TRY IT:
Set down all of the entries exactly, leaving nothing out.

RECORDS TO PROCESS:
============================================================
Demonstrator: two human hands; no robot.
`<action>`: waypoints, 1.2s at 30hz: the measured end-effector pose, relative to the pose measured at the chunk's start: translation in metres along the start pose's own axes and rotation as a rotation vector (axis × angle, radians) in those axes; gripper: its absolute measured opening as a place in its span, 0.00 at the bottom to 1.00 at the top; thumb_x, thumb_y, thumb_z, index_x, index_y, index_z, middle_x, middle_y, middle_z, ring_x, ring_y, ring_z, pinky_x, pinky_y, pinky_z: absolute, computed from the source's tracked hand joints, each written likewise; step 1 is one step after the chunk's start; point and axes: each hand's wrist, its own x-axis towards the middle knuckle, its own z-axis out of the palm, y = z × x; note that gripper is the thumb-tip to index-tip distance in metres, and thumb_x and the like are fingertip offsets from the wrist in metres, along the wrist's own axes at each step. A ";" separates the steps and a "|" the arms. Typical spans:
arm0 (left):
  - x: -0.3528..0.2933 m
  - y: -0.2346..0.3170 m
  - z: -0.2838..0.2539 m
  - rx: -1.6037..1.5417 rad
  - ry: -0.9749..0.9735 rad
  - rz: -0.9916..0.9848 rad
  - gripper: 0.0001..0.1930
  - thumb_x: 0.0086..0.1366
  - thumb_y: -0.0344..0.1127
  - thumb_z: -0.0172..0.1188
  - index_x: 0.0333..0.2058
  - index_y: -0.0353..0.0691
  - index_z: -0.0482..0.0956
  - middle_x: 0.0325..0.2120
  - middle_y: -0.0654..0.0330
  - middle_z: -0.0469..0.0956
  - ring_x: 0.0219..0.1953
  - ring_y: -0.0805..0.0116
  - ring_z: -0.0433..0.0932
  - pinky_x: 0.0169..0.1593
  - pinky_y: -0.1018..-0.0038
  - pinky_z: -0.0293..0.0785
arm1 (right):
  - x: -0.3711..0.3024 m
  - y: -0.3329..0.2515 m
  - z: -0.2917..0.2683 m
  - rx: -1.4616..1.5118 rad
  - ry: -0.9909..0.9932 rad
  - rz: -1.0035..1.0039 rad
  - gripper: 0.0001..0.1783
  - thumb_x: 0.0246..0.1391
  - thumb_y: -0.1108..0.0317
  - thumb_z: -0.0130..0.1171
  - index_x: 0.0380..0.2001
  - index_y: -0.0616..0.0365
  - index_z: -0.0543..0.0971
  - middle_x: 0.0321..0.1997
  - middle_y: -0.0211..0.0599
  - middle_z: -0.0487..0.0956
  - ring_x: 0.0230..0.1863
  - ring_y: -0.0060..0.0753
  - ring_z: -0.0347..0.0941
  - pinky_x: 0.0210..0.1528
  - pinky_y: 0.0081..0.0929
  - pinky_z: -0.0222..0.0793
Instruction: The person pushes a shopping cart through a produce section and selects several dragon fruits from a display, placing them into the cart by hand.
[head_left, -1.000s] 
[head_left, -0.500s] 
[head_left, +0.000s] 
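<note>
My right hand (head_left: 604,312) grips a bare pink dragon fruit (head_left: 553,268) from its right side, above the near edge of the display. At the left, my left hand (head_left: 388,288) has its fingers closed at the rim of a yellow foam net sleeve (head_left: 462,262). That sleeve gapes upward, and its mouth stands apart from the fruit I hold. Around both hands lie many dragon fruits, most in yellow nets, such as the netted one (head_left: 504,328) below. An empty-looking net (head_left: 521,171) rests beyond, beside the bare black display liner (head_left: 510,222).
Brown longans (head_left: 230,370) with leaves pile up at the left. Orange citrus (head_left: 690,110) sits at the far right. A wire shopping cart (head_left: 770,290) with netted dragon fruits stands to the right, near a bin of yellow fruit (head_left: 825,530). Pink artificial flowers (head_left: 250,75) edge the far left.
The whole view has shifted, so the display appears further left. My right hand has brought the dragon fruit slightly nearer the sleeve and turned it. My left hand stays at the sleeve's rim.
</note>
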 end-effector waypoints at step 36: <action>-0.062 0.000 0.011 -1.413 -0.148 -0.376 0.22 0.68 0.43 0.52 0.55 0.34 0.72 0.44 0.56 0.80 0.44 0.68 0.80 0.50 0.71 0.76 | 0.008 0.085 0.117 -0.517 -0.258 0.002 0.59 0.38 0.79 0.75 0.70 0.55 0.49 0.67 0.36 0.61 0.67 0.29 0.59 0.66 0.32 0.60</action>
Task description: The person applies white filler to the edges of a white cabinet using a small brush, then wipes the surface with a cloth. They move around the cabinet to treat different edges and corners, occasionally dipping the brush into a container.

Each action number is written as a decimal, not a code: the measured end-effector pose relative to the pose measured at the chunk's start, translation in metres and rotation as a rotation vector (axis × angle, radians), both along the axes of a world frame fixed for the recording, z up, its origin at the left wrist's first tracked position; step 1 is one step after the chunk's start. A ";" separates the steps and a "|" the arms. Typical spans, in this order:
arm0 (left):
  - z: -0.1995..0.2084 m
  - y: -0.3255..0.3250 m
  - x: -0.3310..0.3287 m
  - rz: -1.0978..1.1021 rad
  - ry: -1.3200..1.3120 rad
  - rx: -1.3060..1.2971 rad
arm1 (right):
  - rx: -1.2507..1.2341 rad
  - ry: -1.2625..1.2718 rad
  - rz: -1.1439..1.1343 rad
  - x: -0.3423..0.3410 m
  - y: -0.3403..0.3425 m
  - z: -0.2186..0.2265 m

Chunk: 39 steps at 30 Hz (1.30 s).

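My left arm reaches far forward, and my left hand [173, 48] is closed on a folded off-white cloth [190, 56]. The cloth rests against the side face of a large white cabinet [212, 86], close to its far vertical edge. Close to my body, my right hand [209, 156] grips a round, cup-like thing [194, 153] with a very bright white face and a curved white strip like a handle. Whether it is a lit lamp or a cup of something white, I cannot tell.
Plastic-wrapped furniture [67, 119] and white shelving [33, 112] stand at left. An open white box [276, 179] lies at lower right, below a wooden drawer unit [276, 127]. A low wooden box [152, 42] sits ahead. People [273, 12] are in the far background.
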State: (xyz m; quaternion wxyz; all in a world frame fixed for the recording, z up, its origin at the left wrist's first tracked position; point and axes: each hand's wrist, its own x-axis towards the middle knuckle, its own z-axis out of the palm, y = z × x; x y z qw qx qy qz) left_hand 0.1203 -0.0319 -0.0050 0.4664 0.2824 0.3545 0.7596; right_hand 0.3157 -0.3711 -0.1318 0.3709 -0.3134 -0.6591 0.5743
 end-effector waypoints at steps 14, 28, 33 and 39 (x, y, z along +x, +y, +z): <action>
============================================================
ANSWER FOR THE TASK:
Demonstrator: two human hands; no robot.
`<action>`: waypoints, 1.2s at 30hz: the measured end-effector pose, relative to the pose measured at the chunk's start: translation in metres along the start pose's own axes and rotation as a rotation vector (axis × angle, radians) in those axes; gripper: its absolute measured opening as a place in its span, 0.00 at the bottom to 1.00 at the top; thumb_x, thumb_y, thumb_z, index_x, index_y, index_z, middle_x, middle_y, middle_z, ring_x, ring_y, ring_z, pinky_x, pinky_y, pinky_z: absolute, computed from the source's tracked hand joints, each written likewise; step 1 is one step after the chunk's start; point and axes: each hand's wrist, its own x-axis towards the middle knuckle, its own z-axis out of the palm, y = z × x; note that gripper is the thumb-tip to index-tip distance in metres, and thumb_x and the like are fingertip offsets from the wrist in metres, along the wrist's own axes at each step. A ";" separates the steps and a "|" the arms. Typical spans:
arm0 (left):
  - x: -0.3528..0.2933 m
  - y: -0.2346..0.3170 m
  - z: -0.2838..0.2539 m
  - rx: -1.6037..1.5417 rad
  - ry: -0.9749..0.9735 rad
  - rz: -0.9916..0.9848 rad
  - gripper: 0.0001..0.1930
  - thumb_x: 0.0086..0.1366
  - thumb_y: -0.0344..0.1127
  - thumb_z: -0.0172..0.1188
  - index_x: 0.0333..0.2058
  - index_y: -0.0353..0.0691
  - index_z: -0.0482..0.0956
  - middle_x: 0.0325..0.2120
  - middle_y: -0.0654..0.0330
  - middle_z: -0.0469..0.0956
  - ring_x: 0.0219..0.1953
  - ring_y: -0.0805..0.0116
  - ring_z: -0.0433..0.0932
  - pinky_x: 0.0169..0.1593
  - pinky_y: -0.1018..-0.0038
  - pinky_z: -0.0293..0.0785
arm1 (right):
  - x: -0.3711..0.3024 m
  - y: -0.3329..0.2515 m
  - z: -0.2917..0.2683 m
  - rx: -1.4616..1.5118 rad
  - ry: -0.9909..0.9932 rad
  - rz: -1.0035..1.0039 rad
  - gripper: 0.0001..0.1783
  - thumb_x: 0.0246..0.1391
  - thumb_y: -0.1108..0.0317
  - thumb_z: -0.0130..0.1171
  - index_x: 0.0380..0.2001
  - index_y: -0.0616..0.0365
  - index_z: -0.0543..0.0971
  - middle_x: 0.0321..0.1997
  - middle_y: -0.0211..0.0599
  - middle_z: -0.0487..0.0956
  - ring_x: 0.0230..0.1863
  - ring_y: -0.0060..0.0753
  - ring_z: -0.0347..0.0941
  - pinky_x: 0.0210..0.1528
  - pinky_y: 0.0081..0.0929
  - pinky_z: -0.0222..0.0793
Instruction: The person pushes a shopping cart through a produce section and selects several dragon fruits from a display, placing them into the cart by hand.
[head_left, -1.000s] 
[head_left, -0.500s] 
[head_left, +0.000s] 
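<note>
My right hand (head_left: 604,312) grips a bare pink dragon fruit (head_left: 553,268) from its right side, above the near edge of the display. At the left, my left hand (head_left: 388,288) has its fingers closed at the rim of a yellow foam net sleeve (head_left: 462,262). That sleeve gapes upward, and its mouth stands apart from the fruit I hold. Around both hands lie many dragon fruits, most in yellow nets, such as the netted one (head_left: 504,328) below. An empty-looking net (head_left: 521,171) rests beyond, beside the bare black display liner (head_left: 510,222).
Brown longans (head_left: 230,370) with leaves pile up at the left. Orange citrus (head_left: 690,110) sits at the far right. A wire shopping cart (head_left: 770,290) with netted dragon fruits stands to the right, near a bin of yellow fruit (head_left: 825,530). Pink artificial flowers (head_left: 250,75) edge the far left.
The whole view has shifted, so the display appears further left. My right hand has brought the dragon fruit slightly nearer the sleeve and turned it. My left hand stays at the sleeve's rim.
</note>
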 end-effector waypoints at step 36: <action>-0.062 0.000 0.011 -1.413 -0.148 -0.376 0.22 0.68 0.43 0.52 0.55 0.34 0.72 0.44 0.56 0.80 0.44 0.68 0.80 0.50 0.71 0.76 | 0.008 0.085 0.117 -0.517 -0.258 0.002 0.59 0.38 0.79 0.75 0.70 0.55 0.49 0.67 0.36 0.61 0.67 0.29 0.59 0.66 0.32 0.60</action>
Task description: The person applies white filler to the edges of a white cabinet using a small brush, then wipes the surface with a cloth. They move around the cabinet to treat different edges and corners, occasionally dipping the brush into a container.

Each action number is written as a decimal, not a code: the measured end-effector pose relative to the pose measured at the chunk's start, translation in metres and rotation as a rotation vector (axis × angle, radians), both along the axes of a world frame fixed for the recording, z up, its origin at the left wrist's first tracked position; step 1 is one step after the chunk's start. A ";" separates the steps and a "|" the arms. Typical spans, in this order:
arm0 (left):
  - z: -0.1995..0.2084 m
  - y: -0.3255..0.3250 m
  - x: -0.3310..0.3287 m
  - rz: -1.0978..1.1021 rad
  - ry: -1.3200..1.3120 rad
  - rx: -1.3060..1.2971 rad
arm1 (right):
  - rx: -1.2507..1.2341 rad
  - ry: -1.2625..1.2718 rad
  - rz: -1.1439..1.1343 rad
  - x: -0.3423..0.3410 m
  - y: -0.3403..0.3425 m
  - z: -0.2186..0.2265 m

Chunk: 39 steps at 30 Hz (1.30 s).

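My left arm reaches far forward, and my left hand [173, 48] is closed on a folded off-white cloth [190, 56]. The cloth rests against the side face of a large white cabinet [212, 86], close to its far vertical edge. Close to my body, my right hand [209, 156] grips a round, cup-like thing [194, 153] with a very bright white face and a curved white strip like a handle. Whether it is a lit lamp or a cup of something white, I cannot tell.
Plastic-wrapped furniture [67, 119] and white shelving [33, 112] stand at left. An open white box [276, 179] lies at lower right, below a wooden drawer unit [276, 127]. A low wooden box [152, 42] sits ahead. People [273, 12] are in the far background.
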State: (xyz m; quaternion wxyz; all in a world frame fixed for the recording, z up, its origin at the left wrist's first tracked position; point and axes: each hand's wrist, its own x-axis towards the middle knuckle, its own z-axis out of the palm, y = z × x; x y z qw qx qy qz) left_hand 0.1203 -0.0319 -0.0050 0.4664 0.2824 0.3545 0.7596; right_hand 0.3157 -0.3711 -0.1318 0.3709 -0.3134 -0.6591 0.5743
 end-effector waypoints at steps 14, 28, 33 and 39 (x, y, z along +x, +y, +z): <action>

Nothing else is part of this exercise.